Fortresses? No, just Mumbai counting centres
The centres have been turned into virtual security fortresses. The one at Vashi has been sealed with aluminium sheets.
Around 20 security personnel stand guard at any point of time. No one is allowed to go in without proper documents.
For inside six counting centres here are electronic voting machines (EVMs) in which the fates of Lok Sabha candidates from India's financial capital have been sealed and will be made known to the world on Thursday.
The centres have been turned into virtual security fortresses. The one at Vashi has been sealed with aluminium sheets.
The security personnel guarding them shoo away curious onlookers and throw the rulebook at reporters. "Show your accreditation cards if you want to enter," said one.
Unlike earlier, there are no party workers around the centres this time. "Earlier, there used to be a fear that ballot boxes would be stuffed with (fraudulent) ballot papers at counting centres," explains a Shiv Sena supporter.
M.P. Lodha, a Bharatiya Janata Party (BJP) legislator from south Mumbai, said: "The mood is more relaxed because the EVMs are tamper proof."
S.S. Zende, an administration official, said: "Candidates were informed prior to voting that only one representative could be present at a counting centre per shift."
"Party workers visited the EVM centres in the first few days after polling but stopped thereafter, having seen the security set-up at each centre."

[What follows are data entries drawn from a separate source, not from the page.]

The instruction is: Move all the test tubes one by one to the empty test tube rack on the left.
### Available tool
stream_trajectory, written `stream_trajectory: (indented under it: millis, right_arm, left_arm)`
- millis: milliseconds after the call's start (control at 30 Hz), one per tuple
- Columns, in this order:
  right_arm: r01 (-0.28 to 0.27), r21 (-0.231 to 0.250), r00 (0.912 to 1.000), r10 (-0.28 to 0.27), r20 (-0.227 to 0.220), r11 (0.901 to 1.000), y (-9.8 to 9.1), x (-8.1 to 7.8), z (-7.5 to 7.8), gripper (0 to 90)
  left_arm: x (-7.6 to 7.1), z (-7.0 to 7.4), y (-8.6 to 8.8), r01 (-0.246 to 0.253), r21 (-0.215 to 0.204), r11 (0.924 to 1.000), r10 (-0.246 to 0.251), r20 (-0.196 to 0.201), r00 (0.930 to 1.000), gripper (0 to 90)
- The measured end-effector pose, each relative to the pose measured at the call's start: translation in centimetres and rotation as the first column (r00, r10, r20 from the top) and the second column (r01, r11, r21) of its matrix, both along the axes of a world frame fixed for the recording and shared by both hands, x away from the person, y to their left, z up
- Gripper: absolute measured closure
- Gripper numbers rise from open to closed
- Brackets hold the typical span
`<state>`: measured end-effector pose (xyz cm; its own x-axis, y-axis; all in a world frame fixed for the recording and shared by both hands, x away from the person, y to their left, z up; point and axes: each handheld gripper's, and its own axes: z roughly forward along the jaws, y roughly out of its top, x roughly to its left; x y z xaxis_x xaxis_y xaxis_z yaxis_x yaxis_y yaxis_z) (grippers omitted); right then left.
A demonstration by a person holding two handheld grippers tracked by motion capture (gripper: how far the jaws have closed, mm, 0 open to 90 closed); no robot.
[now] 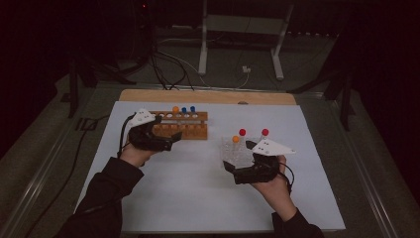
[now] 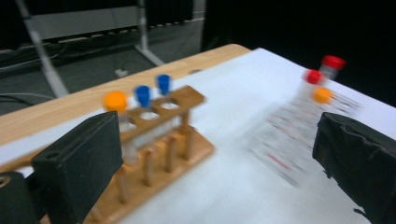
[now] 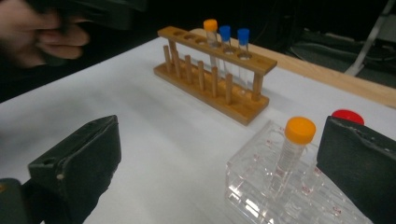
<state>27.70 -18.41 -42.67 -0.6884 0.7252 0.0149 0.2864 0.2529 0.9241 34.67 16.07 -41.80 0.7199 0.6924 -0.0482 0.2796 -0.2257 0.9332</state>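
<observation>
The left gripper (image 1: 168, 143) has its jaws spread wide with nothing between them, just in front of the wooden rack (image 1: 184, 125) holding one orange-capped tube (image 1: 175, 110) and two blue-capped ones. The right gripper (image 1: 229, 167), jaws also wide and empty, sits beside the clear rack (image 1: 237, 151) on the white worktop (image 1: 188, 188).

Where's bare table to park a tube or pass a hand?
Free: the near strip of white table between the two forearms, and the far right corner beyond the clear rack. Crowded: the narrow gap between wooden rack and clear rack.
</observation>
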Motion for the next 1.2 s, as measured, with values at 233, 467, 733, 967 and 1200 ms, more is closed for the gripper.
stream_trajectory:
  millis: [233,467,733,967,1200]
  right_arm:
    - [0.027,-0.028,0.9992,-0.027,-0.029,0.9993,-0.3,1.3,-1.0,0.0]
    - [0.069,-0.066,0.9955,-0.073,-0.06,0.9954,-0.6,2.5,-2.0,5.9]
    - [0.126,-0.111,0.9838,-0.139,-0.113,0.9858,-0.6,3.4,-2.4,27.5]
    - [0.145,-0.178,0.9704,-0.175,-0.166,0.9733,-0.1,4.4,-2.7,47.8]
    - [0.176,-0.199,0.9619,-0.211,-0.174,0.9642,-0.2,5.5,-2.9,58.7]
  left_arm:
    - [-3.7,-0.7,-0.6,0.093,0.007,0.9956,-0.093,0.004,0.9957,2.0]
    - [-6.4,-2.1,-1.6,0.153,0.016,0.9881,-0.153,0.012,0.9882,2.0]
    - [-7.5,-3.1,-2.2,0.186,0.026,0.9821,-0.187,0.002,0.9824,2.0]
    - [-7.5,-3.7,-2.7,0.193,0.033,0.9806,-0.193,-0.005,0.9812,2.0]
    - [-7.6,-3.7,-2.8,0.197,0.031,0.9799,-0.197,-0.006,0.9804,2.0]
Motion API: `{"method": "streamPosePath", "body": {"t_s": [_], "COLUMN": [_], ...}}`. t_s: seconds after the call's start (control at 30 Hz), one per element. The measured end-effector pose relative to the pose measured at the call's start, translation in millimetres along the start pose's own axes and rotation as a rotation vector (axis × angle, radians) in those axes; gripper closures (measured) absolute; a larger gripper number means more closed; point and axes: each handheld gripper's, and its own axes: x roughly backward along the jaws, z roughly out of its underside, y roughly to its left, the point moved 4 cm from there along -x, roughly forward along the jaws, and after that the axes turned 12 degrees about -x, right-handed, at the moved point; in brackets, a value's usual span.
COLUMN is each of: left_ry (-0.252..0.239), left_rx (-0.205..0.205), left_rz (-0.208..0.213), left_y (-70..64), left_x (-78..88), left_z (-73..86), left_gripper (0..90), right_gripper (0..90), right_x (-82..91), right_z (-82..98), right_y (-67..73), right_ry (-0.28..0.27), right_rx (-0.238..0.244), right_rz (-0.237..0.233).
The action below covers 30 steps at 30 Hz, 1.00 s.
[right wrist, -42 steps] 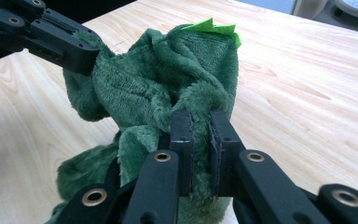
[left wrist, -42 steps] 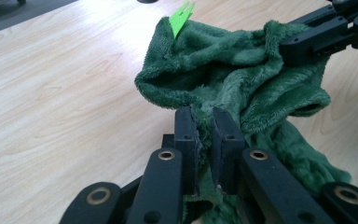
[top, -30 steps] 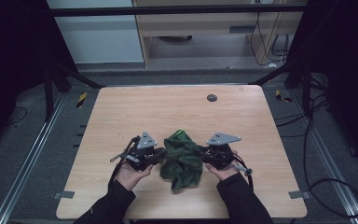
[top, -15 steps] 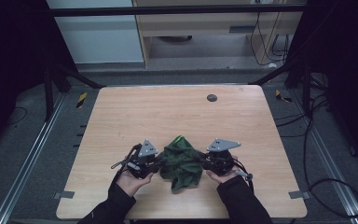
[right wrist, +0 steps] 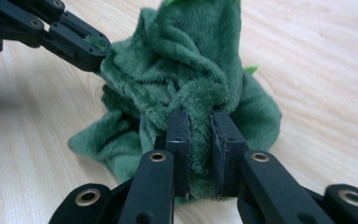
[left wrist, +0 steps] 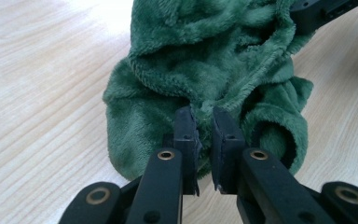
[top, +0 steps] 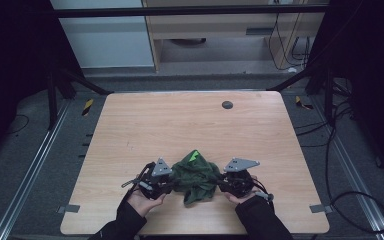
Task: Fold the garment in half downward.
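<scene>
Wooden surface (top: 190, 120) bare but for bunched green cloth (top: 196, 175) at near edge; left gripper (left wrist: 204, 122) and right gripper (right wrist: 200, 122) jaws narrow, pinching opposite sides, right's just easing apart; spreading or folding not yet done

A: Where does the high view sit?
B: Above the person's side, looking forward and down over the wooden table (top: 190, 120).
A: And the gripper views?
B: Low, close, facing each other across the green plush cloth (left wrist: 205, 60).
</scene>
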Motion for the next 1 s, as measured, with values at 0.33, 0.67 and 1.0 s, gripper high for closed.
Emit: {"method": "streamPosePath", "body": {"t_s": [0.33, 0.67, 1.0], "left_ry": [0.038, 0.045, 0.043], "left_rx": [-0.01, -0.023, -0.016], "left_rz": [0.019, 0.014, 0.018], "left_y": [-7.0, -13.2, -11.9], "left_x": [-6.7, -9.1, -8.5], "left_z": [8.0, 9.8, 12.9], "left_gripper": [82.0, 81.8, 79.3], "right_gripper": [77.8, 78.0, 72.6], "right_x": [-5.6, -6.9, -9.3], "right_z": [13.2, 16.9, 20.3], "right_y": [-0.3, -4.7, -2.6], "right_ry": [0.049, 0.071, 0.089], "right_rx": [-0.022, -0.035, -0.031], "right_rz": [-0.007, 0.006, 0.006]}}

Millions of people had voted April 26 to choose six Lok Sabha members from Mumbai. Counting of these votes will begin at 8 a.m. Thursday.
The final result is expected at around 4 p.m. At any given time, 14 EVMs will be monitored in each round. Data on the number of votes polled by each candidate is taken down manually on a voting form.
The data will move from the additional assistant returning officer to the assistant returning officer and finally to the returning officer. It will be verified at each stage before the returning officer announces the final result.
Meanwhile, vacation judge A.H. Mohta of the Bombay High Court has refused to pass interim orders on a petition, which urged that "the entire election process be set aside because many voters could not exercise their franchise in Mumbai as their names where missing from the electoral rolls".
Justice Mohta said, "It would be inappropriate to pass any order as the election process was well under way and the Election Commission was getting ready to count the votes."